At one time in history Victoria was home to the world's largest telescope. In 1918 the 1.8 meter Plaskett Telescope was housed in the newly erected Dominion Astrophysical Observatory atop Little Saanich Mountain, just a few miles from downtown Victoria. The honour was short lived. A larger one was soon erected atop the summit of Mauna Kea on the big island of Hawaii.
Today Victoria’s observatory houses two telescopes, the original Plaskett Telescope and the 1.2 meter telescope and McKellar Spectrograph. The latter was assembled in 1961.
Both of these viewing devices are used every clear night of the year, which annually averages about 200 nights. Research is on-going year round.

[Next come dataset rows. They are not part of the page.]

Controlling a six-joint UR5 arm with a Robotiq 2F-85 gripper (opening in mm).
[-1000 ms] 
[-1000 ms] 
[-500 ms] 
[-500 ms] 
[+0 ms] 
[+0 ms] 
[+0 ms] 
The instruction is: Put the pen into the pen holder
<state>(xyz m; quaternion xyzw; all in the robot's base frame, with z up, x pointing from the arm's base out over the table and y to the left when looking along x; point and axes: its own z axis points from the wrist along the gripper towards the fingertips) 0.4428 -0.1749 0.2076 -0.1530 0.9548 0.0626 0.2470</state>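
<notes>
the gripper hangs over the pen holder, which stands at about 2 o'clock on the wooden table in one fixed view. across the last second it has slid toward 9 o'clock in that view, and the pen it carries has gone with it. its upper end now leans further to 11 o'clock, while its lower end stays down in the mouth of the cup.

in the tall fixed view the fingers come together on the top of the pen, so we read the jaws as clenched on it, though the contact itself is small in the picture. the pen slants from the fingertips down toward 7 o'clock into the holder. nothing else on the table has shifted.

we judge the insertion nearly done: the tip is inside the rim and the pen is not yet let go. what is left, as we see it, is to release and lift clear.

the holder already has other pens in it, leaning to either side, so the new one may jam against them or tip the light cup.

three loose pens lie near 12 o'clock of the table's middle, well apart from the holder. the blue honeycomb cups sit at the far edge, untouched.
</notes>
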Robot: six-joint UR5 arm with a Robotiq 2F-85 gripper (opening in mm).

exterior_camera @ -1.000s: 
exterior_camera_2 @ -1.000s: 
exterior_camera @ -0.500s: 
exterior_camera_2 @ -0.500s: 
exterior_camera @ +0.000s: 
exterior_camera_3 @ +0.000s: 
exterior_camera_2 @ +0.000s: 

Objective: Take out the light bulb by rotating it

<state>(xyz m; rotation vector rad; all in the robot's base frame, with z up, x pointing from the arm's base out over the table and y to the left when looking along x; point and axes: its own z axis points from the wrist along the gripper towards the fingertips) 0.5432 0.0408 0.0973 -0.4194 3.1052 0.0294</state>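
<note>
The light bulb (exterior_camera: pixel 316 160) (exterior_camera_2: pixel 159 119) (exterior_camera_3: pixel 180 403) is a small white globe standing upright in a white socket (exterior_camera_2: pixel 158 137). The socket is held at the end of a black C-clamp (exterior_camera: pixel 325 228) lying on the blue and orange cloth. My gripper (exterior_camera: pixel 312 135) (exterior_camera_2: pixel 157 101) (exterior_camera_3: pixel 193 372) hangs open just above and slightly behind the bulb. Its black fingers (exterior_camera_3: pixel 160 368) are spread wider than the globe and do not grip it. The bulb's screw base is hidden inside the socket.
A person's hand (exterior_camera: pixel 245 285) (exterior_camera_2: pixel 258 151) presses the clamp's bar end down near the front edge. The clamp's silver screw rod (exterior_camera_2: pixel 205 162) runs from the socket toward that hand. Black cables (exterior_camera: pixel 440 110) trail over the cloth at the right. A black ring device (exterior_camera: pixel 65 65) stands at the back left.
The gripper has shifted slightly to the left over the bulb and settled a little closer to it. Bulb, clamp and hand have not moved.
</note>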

The 1.8 meter Plaskett Telescope had its beginnings in 1910. John Stanley Plaskett completed most of the design work and in 1914 work began in the making of the optics to be used in the telescope. The lens was ground and polished in Pittsburgh, PA and took four years to complete. Improvements to the telescope's mechanisms and detectors in recent decades have increased its sensitivity by a factor of about 10,000 over its original capacities. This telescope can carry out optical imaging as well as spectroscopy (e.g. analysis of the rainbows of the stars). Today it is used in the tracking of asteroids and comets, learning more about the nature of galaxies and quasars, and studying the nature of stars. The telescope is accessible to Canadian and non-Canadian astronomers.
The Plaskett Telescope is open to the public in the summer months through the Centre of the Universe program, which includes telescope tours and presentations in the planetarium and multimedia theatre. It is open to school groups at various times throughout the year.

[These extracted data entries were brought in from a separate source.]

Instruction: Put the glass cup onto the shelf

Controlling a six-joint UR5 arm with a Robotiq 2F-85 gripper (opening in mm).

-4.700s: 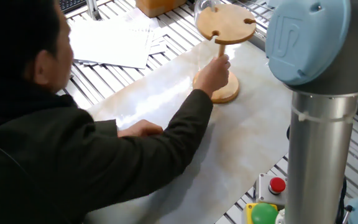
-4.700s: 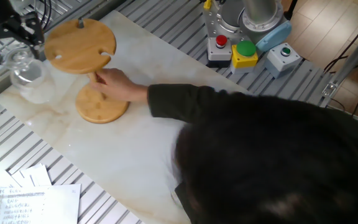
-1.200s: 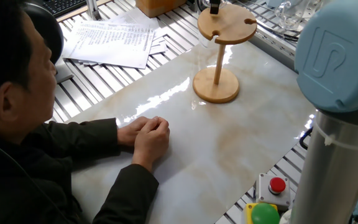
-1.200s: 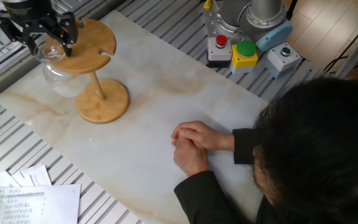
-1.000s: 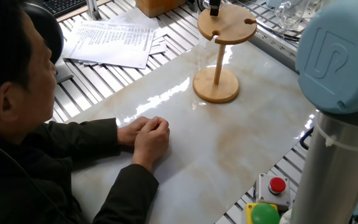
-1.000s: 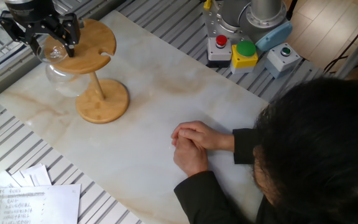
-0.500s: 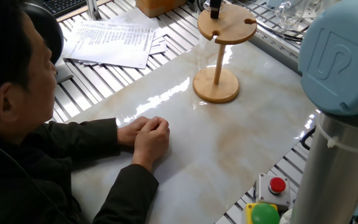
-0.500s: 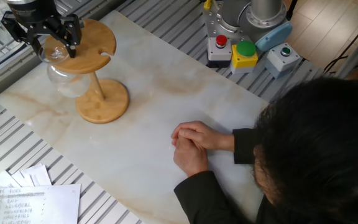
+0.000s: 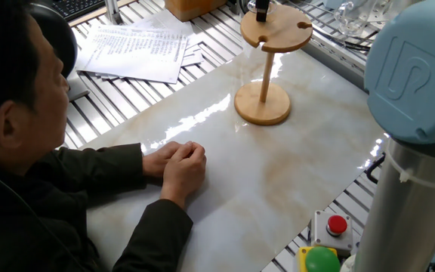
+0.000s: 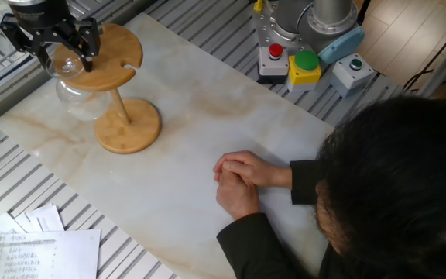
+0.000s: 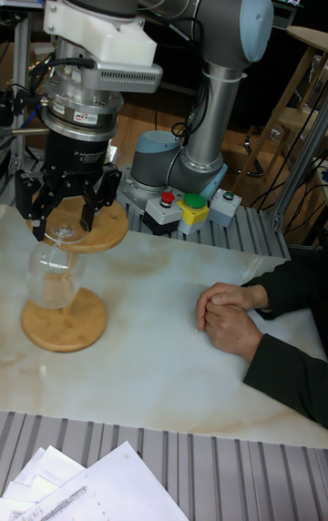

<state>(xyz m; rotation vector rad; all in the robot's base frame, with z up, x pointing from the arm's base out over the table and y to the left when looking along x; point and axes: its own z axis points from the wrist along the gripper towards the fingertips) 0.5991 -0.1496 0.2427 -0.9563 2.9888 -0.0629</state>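
At the shelf (image 11: 89,228) rim, my gripper (image 11: 66,211) was clamped on the inverted glass cup (image 11: 55,273) by its foot: thin, slippery, breakable, so light grip only.

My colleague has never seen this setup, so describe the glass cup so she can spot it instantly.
Find the marble table, then the wooden shelf at its far corner. The glass cup hangs upside down at the disc's edge under the black gripper; it is the only clear thing there.
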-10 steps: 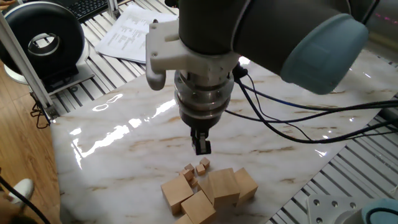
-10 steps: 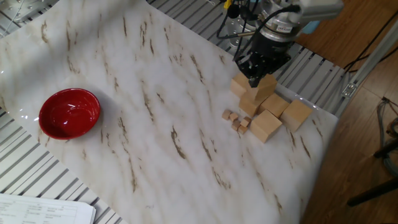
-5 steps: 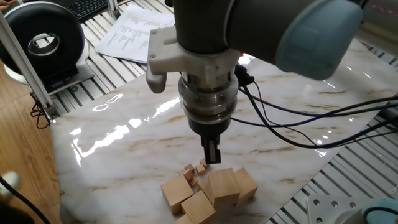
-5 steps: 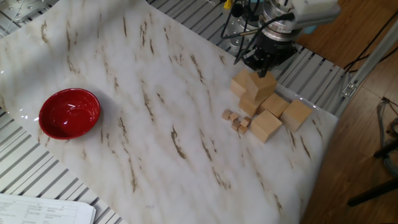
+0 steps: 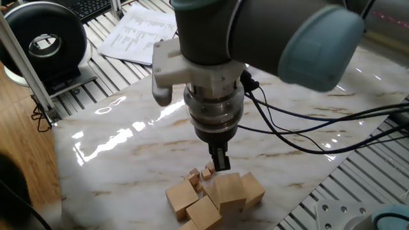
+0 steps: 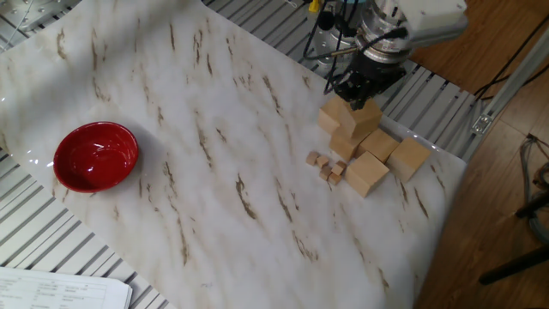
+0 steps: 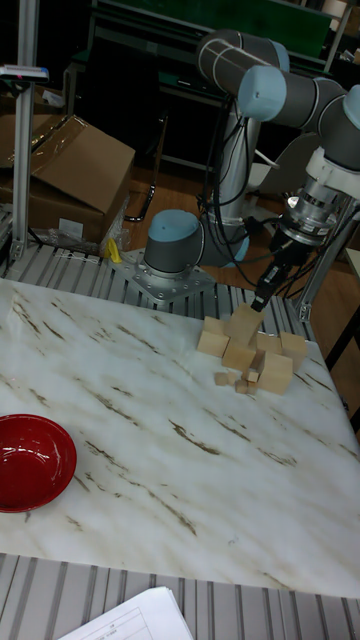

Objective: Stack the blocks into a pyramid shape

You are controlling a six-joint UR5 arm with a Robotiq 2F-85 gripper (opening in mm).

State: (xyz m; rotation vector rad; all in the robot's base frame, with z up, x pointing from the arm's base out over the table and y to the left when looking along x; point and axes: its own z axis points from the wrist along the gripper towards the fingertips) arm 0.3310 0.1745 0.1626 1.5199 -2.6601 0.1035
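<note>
Blocks clustered near one corner of the marble table, close by the arm's base. Roughly six large tan cubes countable, packed tight and touching one another. One cube raised on top of the others, tilted rather than square (best seen from the tall fixed view). No clean pyramid shape as yet: more a loose heap with a single upper cube. Two cubes at the outer side, toward the table edge, lying flat on the marble.

Gripper hanging just above the raised cube, pointed down at it, with a thin gap visible between fingertips and wood in the tall fixed view. Fingers drawn close together, narrow, nothing between them. Black cables looping from the wrist across the table.

Tiny wooden cubes, far smaller than the blocks, scattered just beside the heap on its bowl-facing side, four or so, some touching. Red bowl well apart from all of it, near the opposite table edge, nothing visible inside (also clear in the tall fixed view). Printed papers beyond the marble on the slatted frame, next to a black round device.
</note>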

The 1.2 meter telescope and McKellar Spectrograph is used for “studies of binary star systems in order to determine basic information about stars such their masses, motions, and chemical compositions." It may be controlled in fully robotic mode. This telescope is not open to the public.
The Dominion Astrophysical Observatory is operated by the National Research Council of Canada Herzberg Institute of Astrophysics (NRC-HIA). This federal institute also manages Canada's participation in major astronomical observatories in Hawaii and Chile, thereby guaranteeing Canadian astronomers full access to top-notch facilities extending over the entire sky.
The Observatory has been chosen as a national historic site in acknowledgment of its significant role in creating Canada's international scientific status in astronomy.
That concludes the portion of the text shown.